Les tubes 80s revus façon électro-pop ludique ne sont pas en reste, avec ce chanté-parlé sexy à la Adjani de Mai Lan sur "Bibi The Dog". Mai Lan qui fait aussi des étincelles sur "Laser Gun". Et puis il y a ce générique de sitcom là encore, mais façon débuts d'Indochine sur le prenant "The Wizard". Et puis il y a Beck, qui revêt ses habits funk le temps d'un "Time Wind" très French Touch.
Et ce funky "Road Blaster", drivé par des cuivres over the top, avec en filigrane des onomatopées féminines très Bardot (cf "Comic Strip"). C'est ce qui est passionnant avec ce disque. Ceux qui l'écouteront rapidement entendront de la pop 80s générique, et ceux qui s'y plongeront entendront tout un pan de la chanson française, remise au goût du jour (un plan de piano à la Sanson par ci, par là...). C'est sûrement pour ça que les américains sont passés à côté de ce disque en majorité. Cet aspect chanson française revisitée par un type hyper talentueux et sûr de ses racines, mais qui a vu du pays. On est proche de Daho dans la démarche.
Et puis cette schizophrénie due au déracinement, ce blues du pays et ce rêve américain mélangés, ce drôle de sentiment donne une profondeur supplémentaire à l'album. Cette couche s'entend sur "Tension" et "Ludivine" pour qui veut bien l'y entendre. De chanson française il sera question plus frontalement sur "Atlantique Sud", ce duo magnifique avec Mai Lan, collaboratrice de premier choix sur l'album vous l'aurez compris. Le côté comédie musical (y'a de la théâtralité, comme un soupçon de Polnareff) et ultra premier degré fera fuir les puristes, tant pis pour eux. Nous on se régalera, on frissonnera, on pleurera.
Alors bien sûr, des fois c'est un peu trop. "For The Kids" est très sympa et a un bon côté Michael Jackson à son plus tendre, mais le monologue enfantin est plus à ranger à côté du générique de Sauvez Willy que de "Heal The World". Et la conclusion, "Sunday Night 1987", malgré son bon solo d'harmonica au son uuuultra Stevie Wonder, ronronne un peu. Mais bon je chipote.
Vous l'aurez compris, je n'aurais pas écrit une tartine aussi grosse sur un album que je ne trouve pas absolument passionnant. Je vais sans doute en laisser beaucoup sur le bas-côté sur le coup, car beaucoup ne l'ont pas compris. Mais si j'ai pu donner envie à certains de l'écouter, ou d'y revenir avec une oreille plus attentive, j'en suis ravi.
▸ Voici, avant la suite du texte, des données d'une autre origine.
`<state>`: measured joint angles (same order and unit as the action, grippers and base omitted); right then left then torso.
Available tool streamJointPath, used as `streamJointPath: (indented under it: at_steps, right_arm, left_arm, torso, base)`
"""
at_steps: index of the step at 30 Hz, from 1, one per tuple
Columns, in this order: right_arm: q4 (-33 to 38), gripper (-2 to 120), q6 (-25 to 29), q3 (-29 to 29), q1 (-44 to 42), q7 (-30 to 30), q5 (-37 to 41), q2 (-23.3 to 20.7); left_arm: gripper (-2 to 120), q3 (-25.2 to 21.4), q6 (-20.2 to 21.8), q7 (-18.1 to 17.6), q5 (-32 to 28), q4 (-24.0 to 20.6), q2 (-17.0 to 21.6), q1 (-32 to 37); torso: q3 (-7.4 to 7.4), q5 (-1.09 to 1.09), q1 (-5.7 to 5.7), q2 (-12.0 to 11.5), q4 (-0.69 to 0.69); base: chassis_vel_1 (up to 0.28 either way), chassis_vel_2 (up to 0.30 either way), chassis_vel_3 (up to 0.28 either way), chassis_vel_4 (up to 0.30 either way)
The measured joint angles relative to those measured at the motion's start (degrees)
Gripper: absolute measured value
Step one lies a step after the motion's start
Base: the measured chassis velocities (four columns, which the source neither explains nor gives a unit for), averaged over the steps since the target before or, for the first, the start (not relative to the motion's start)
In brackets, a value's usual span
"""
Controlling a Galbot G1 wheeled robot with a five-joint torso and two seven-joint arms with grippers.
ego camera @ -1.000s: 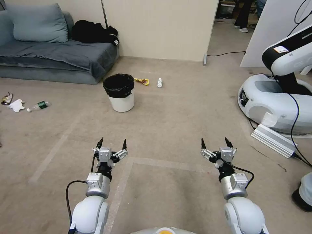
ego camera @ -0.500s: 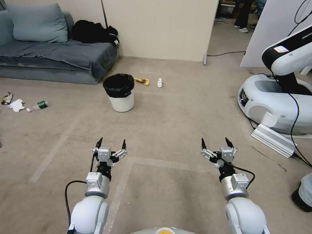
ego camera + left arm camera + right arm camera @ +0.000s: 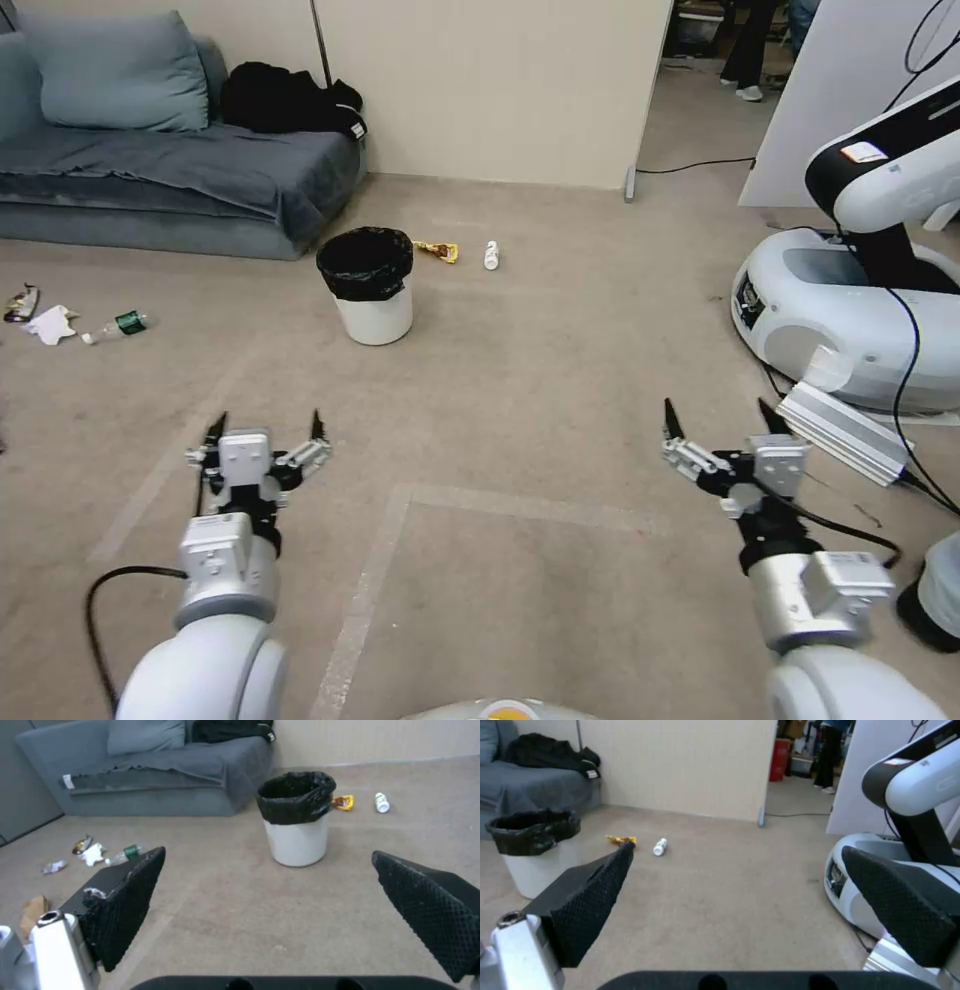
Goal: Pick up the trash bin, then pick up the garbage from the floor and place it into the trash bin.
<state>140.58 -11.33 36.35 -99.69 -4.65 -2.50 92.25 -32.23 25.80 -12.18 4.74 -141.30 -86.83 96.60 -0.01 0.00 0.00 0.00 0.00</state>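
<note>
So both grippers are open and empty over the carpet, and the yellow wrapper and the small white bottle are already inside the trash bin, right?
Not quite. The yellow wrapper and small white bottle lie on the carpet beyond the trash bin, not inside it; the head view shows this. The rest holds: the left gripper and right gripper are open and empty over the carpet.

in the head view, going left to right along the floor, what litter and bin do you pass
shiny wrapper → white tissue → green-label bottle → trash bin → yellow snack wrapper → small white bottle
</note>
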Motion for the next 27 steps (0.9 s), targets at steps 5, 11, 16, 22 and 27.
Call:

Cet album le mérite.
Alex
Arf, je fais effectivement partie de ceux qui considèrent ce disque comme une bouse, et ça me fait du mal car j'ai vraiment adoré M83 jusqu'à Saturdays=Youth, et même le précédent n'était pas en tous points affreux bien qu'il marquait le début de ma désaffection (et l'intérêt des FM).
RépondreSupprimerMais là c'est juste plus possible, je passe mon tour.
Dommage ;) mais je comprends. Comme je l'ai dit, ça demande des prédispositions au niveau son, il faut pouvoir apprécier le mille-feuille un peu kitsch pour aimer les magnifiques chansons cachées sous le vernis pop. Personnellement c'est cette dernière incarnation plus pop de M83 que je trouve la plus essentielle, malgré la qualité de ce qu'ils ont fait avant.